The data
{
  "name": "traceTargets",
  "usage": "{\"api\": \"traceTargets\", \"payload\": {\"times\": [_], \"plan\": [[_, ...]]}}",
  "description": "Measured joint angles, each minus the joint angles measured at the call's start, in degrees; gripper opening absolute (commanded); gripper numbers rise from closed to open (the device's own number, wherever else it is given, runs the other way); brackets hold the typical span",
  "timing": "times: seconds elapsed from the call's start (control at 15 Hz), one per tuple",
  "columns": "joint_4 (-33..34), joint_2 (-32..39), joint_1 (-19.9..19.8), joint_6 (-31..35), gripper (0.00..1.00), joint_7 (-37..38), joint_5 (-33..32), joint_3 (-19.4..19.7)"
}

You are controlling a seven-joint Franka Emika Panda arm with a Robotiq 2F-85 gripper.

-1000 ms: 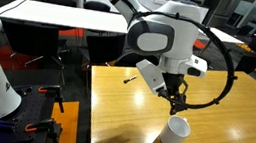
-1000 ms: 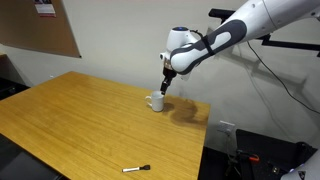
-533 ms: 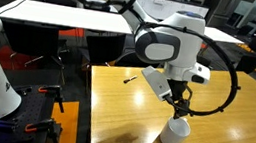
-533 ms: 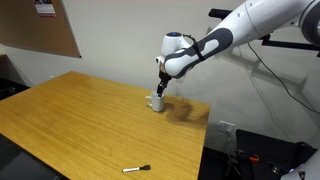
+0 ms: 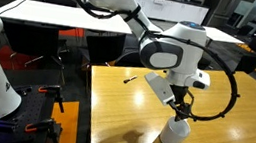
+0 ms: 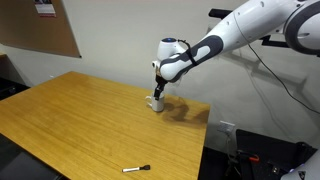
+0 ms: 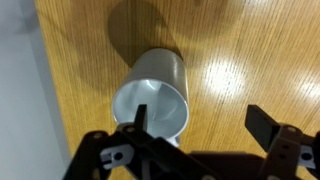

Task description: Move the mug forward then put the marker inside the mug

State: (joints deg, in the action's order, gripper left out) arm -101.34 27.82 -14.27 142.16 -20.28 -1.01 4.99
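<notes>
- Step in hand, as judged: the first one, the grasp on the mug ahead of the forward move. The marker step is not yet begun.
- The mug is seen upright on the wooden tabletop, close to one edge, with its opening up. In the wrist view nothing is seen inside the mug.
- The gripper is held directly above the mug and pointed down. In both exterior views the fingertips are placed at about rim level.
- In the wrist view the gripper is shown spread wide with nothing held. One finger is set over the opening, just inside the rim. The other finger is set outside, clear of the wall, so one side of the wall is straddled.
- Contact between the inner finger and the mug cannot be settled from these views.
- The marker is found lying flat on the tabletop, well apart from the mug and near the opposite edge. It is also made out as a thin dark stick in an exterior view, the marker.
- Next move, as judged: the jaws are to be closed on the straddled wall, and the mug is then to be shifted forward while kept upright.
- Risk noted: a one-wall pinch is off-centre, so the mug could be tilted or twisted when moved.
- After that, the mug is to be released with its opening up, and the marker fetched from across the table.
</notes>
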Motion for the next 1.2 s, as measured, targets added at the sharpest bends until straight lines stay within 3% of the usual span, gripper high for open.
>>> {"api": "traceTargets", "payload": {"times": [0.8,1.2], "plan": [[4.3,4.8,-4.5,-0.6,1.00,-8.0,1.8,-4.4],[6.3,7.0,-4.8,-1.8,1.00,-9.9,2.0,-4.7]]}}
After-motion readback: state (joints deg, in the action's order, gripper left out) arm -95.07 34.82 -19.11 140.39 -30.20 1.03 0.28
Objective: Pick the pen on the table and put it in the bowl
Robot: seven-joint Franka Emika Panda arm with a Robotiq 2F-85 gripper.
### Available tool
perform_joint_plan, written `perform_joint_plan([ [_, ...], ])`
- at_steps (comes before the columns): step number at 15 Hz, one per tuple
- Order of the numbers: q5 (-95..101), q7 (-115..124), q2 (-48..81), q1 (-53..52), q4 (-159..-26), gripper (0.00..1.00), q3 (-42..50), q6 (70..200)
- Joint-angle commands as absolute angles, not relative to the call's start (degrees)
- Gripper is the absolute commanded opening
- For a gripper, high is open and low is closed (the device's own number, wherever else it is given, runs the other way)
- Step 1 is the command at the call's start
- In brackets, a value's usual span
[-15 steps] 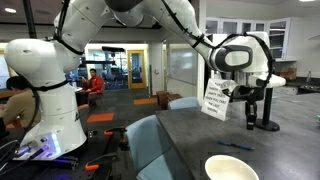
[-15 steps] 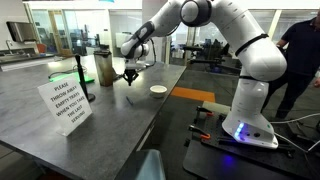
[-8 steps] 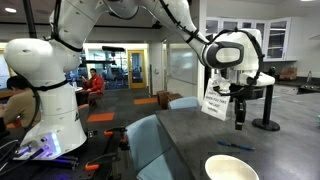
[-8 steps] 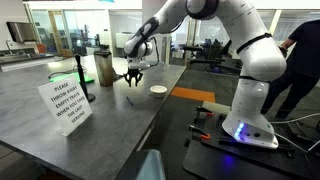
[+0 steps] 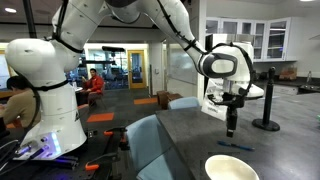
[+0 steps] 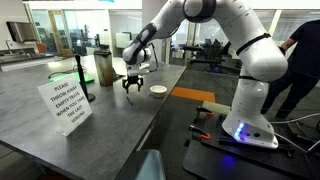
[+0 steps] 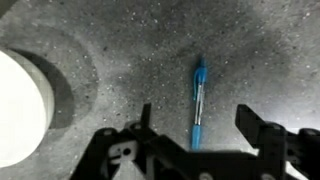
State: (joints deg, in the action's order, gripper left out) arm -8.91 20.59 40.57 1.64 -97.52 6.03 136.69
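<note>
Closest to the wrist camera, the two dark fingers [image 7: 254, 124] stand spread wide apart with nothing held between them. Just beyond them the blue pen [image 7: 198, 104] lies flat on the speckled grey desk [image 7: 120, 50]. It runs away from the camera, in line with the gap between the fingers and touching neither. At the left edge of that view sits the pale bowl [image 7: 18, 105], apart from the pen with bare desk between them.

In an exterior view the bowl [image 5: 232, 168] is nearest and the pen [image 5: 235, 147] is a thin dark line just behind it. The fingers [image 5: 231, 126] hang pointing down over the pen. Farther back stand a white printed sign [image 5: 212, 100] and a black post [image 5: 268, 100] on a round base.

In an exterior view the sign [image 6: 63, 105] is in front. Beyond it are the fingers [image 6: 133, 83], with the bowl [image 6: 158, 90] just beside them.
</note>
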Motion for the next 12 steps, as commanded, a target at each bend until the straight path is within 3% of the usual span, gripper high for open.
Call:
perform_joint_plan([
  [1, -8.8, 21.8, 43.0, 1.2, -95.4, 0.86, 6.5, 137.0],
  [2, -9.0, 21.8, 43.8, 1.3, -94.6, 0.77, 6.4, 136.9],
  [5, -8.8, 21.8, 45.8, 1.2, -92.6, 0.63, 6.5, 136.5],
  [12, -8.4, 22.6, 49.9, 0.2, -88.5, 0.68, 6.7, 135.6],
])
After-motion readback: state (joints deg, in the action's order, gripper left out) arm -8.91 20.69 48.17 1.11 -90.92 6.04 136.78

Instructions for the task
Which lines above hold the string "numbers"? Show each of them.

Answer to the exercise
  "description": "Measured joint angles, each minus the joint angles measured at the call's start, in degrees; gripper opening absolute (commanded); gripper numbers rise from closed to open (the device's own number, wherever else it is given, runs the other way); brackets hold the typical span",
- Order of the numbers: q5 (-95..101), q7 (-115..124), q2 (-48..81), q1 (-53..52), q4 (-159..-26), gripper (0.00..1.00), q3 (-42..50), q6 (70..200)

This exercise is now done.